**What the task asks**
Would you please return every line from the listing that contains the word "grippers"?
── Given data
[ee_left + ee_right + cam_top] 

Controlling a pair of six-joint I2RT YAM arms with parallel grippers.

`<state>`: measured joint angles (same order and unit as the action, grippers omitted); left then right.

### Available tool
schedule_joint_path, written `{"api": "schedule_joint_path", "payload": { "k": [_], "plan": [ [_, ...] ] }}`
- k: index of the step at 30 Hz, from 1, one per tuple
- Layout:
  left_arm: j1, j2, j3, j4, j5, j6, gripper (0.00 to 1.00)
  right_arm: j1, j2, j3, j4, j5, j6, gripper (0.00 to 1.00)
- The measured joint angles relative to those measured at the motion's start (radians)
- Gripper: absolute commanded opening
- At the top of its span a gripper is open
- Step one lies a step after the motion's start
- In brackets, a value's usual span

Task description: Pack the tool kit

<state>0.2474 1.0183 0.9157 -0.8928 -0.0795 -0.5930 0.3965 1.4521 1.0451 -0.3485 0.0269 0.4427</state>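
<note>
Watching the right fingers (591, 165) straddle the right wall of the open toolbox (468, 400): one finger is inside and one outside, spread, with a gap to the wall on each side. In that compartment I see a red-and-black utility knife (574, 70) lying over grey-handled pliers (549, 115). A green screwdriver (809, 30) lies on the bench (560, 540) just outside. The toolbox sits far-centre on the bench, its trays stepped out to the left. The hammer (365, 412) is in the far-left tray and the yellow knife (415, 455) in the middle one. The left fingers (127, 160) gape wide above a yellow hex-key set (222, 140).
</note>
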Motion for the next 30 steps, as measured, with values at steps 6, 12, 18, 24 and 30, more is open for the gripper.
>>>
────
**Response to this task**
Controlling a pair of six-joint I2RT YAM arms with parallel grippers.
`<state>`: measured joint angles (same order and unit as the action, grippers omitted); left then right.

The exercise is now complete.